Analyzing Casey’s stint as hitting coach

The main reason why the Yankees hired Casey midway through this season is because of his ability to connect with players. The veterans in particular enjoyed Casey’s positivity and wanted him to return in this role next season. At the end of the season, it was heavily implied by Casey that the Yankees’ front office told him they wanted him back, too.

The Yankees’ offense didn’t improve under Casey’s watch, though. The Yankees went from a 96 wRC+ under Lawson this season before he was fired to a 92 wRC+ under Casey. Their OPS dropped from .711 under Lawson to .688 with Casey, and they scored just 3.85 runs per game with Casey compared to 4.4 runs under Lawson.

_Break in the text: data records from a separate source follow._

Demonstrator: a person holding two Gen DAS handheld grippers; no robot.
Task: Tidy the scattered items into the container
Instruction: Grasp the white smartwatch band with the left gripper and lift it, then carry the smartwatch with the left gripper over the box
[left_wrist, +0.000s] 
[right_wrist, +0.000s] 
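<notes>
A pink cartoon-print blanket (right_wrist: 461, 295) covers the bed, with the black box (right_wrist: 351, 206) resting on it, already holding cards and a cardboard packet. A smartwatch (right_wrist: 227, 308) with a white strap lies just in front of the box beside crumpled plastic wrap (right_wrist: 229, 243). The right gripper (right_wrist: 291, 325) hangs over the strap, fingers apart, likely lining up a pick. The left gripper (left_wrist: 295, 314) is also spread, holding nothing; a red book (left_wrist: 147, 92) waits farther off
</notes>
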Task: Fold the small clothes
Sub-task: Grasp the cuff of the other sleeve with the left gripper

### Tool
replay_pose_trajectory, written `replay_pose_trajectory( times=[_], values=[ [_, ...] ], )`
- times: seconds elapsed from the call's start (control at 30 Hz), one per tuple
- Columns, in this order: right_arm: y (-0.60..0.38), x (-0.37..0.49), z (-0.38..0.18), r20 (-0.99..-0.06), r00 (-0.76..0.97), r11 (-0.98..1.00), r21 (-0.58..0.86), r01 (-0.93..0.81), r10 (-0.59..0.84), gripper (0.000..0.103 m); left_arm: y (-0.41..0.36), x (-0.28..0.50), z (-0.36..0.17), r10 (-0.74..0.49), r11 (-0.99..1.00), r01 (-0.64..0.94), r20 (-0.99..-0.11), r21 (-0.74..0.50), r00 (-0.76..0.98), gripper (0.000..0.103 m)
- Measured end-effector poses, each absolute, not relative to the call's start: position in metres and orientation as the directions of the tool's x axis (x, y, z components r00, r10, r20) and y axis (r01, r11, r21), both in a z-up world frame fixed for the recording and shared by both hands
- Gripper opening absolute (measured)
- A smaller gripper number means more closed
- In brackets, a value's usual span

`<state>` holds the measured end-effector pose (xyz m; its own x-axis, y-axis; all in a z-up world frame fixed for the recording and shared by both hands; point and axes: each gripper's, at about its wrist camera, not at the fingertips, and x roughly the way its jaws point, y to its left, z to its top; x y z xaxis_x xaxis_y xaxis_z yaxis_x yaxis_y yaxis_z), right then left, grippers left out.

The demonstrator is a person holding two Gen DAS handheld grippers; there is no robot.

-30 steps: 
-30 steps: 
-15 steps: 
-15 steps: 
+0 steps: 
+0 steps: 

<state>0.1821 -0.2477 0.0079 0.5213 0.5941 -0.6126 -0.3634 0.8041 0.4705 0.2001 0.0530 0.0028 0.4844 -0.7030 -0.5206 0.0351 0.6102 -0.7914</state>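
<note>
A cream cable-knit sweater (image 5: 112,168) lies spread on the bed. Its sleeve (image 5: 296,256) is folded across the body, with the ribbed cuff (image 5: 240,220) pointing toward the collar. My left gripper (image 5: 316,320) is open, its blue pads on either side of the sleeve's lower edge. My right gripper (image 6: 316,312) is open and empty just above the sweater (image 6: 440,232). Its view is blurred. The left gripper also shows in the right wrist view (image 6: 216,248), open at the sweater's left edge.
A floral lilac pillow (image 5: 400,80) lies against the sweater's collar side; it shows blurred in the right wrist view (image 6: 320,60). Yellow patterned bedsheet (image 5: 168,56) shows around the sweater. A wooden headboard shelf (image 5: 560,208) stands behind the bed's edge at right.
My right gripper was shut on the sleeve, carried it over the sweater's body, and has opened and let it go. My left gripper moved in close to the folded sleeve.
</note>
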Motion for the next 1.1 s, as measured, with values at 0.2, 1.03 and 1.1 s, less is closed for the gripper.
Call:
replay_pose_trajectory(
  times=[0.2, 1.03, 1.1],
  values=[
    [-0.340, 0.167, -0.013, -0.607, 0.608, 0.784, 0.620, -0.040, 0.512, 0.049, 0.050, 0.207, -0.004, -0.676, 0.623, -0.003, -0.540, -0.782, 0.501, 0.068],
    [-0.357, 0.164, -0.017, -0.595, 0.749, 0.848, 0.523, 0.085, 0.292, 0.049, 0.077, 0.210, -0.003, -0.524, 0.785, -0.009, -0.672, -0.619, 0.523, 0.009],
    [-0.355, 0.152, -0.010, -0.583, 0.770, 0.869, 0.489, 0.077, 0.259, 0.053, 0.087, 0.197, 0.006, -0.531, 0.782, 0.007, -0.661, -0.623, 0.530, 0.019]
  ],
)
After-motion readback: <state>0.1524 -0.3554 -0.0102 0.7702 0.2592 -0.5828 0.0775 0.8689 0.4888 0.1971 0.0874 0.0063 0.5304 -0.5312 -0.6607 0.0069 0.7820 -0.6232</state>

Casey didn’t have much familiarity with the analytics the Yankees use when he was hired, and if the team is going to be analytically oriented moving forward, it would make sense to hire someone who has good communication skills but also understands how to implement the team’s data. — Chris Kirschner, Yankees staff writer

While Casey was undoubtedly appreciated by essentially everyone he came across for his energy, positivity and experience playing in the majors — and especially by the likes of DJ LeMahieu, Anthony Rizzo and Aaron Judge, among others — there was some disconnect between Casey’s teachings and the approaches taught in the Yankees’ minor leagues, according to several sources inside the organization and outside of it. Those sources, who spoke on the condition of anonymity in order to speak freely, referenced how the Yankees continued to preach in the minor leagues the style developed by Lawson.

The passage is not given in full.